A veces puedo llegar a ser una completa imbécil.
—Radu dijo que entre vosotros dos había surgido cierta… amistad —mencionó Mircea con mucho tacto.
—Radu se equivoca.
—No has contestado a la pregunta —observó Marlowe—. ¿Has visto o has tenido algún contacto con Louis-Cesare durante las últimas semanas?
—¿Por qué? ¿Qué ha hecho?
—Nada. Aún.
—Vale, ¿qué teméis que pueda hacer?
Marlowe volvió la vista hacia Mircea y ambos mantuvieron una de esas conversaciones silenciosas que los vampiros sostienen a veces entre ellos y de las que se supone que yo no sé nada,
—Simplemente me gustaría hacerle una pregunta a propósito de un asunto familiar —contestó por fin Mircea tras una pausa.
—Tal y como tú me dices siempre, yo soy de la familia. Dime de qué se trata y quizá pueda ayudarte. ¿O es que eso de ser de la familia vale solo para cuando me necesitas?
Mircea respiró hondo para demostrarme hasta que punto me consideraba una verdadera lata. Cosa que no habría hecho ninguna falta.
—Es sobre su familia, Dorina, y yo no soy quién para contártelo. Y ahora contesta, ¿lo has visto?
—No se nada de él desde hace un mes —respondí yo con toda la sinceridad del mundo.
De pronto me había cansado del eterno juego. No necesitaba que me recordara una vez más que por lo que se refería al tema de la familia yo siempre sería considerada de segunda clase.
—Apreciaría mucho que me lo comunicaras si lo vieras —añadió él.
—Y yo apreciaría que me dieras el cheque. ¿O es que habías pensado sostenerlo en la mano durante toda la noche?
Mircea elevó una ceja, pero no lo soltó.
—Puede que tenga otro encargo para ti mañana.
Deslizó una carpeta por encima la mesa con cuidado para no mancharla de sangre.
—¿Puede?
—Todavía hay que tomar una decisión, ¿estarás libre?
—Veré qué puedo hacer.
—Y Dorina, en caso de decidir seguir adelante con este asunto, esta vez lo necesitaré vivo.
—¿Te vale si te lo entrego en tamaño portátil?
Dependiendo de su nivel de poder un vampiro maestro podía vivir hecho pedacitos desde una semana hasta un mes, siempre y cuando no le clavara una estaca en el corazón.
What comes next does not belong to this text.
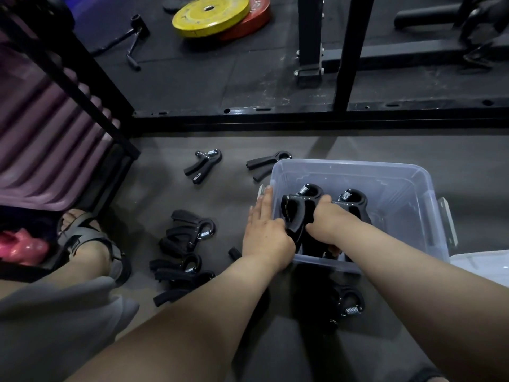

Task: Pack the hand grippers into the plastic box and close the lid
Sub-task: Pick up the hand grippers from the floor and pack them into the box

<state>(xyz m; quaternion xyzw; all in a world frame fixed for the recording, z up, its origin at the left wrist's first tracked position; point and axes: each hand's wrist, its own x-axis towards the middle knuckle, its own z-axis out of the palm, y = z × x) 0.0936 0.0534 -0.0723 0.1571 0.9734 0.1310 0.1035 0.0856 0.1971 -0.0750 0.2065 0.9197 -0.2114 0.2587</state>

Y evidentemente resulta mucho más fácil sacar a hurtadillas una cabeza en una bolsa que un cuerpo entero. Además la decapitación tiene algo de especial: hacía que hasta el más inflexible de los vampiros pareciera un bocazas,
—Sí, con eso bastará —contestó Mircea, lanzándole una mirada cínica a Vleck.
El exvampiro tenía la boca abierta y sacaba la lengua. Pero al menos no babeaba, pensé yo, aprovechando la oportunidad para arrebatarle el cheque.
¡Dios, cómo me gustaba el dinero fácil!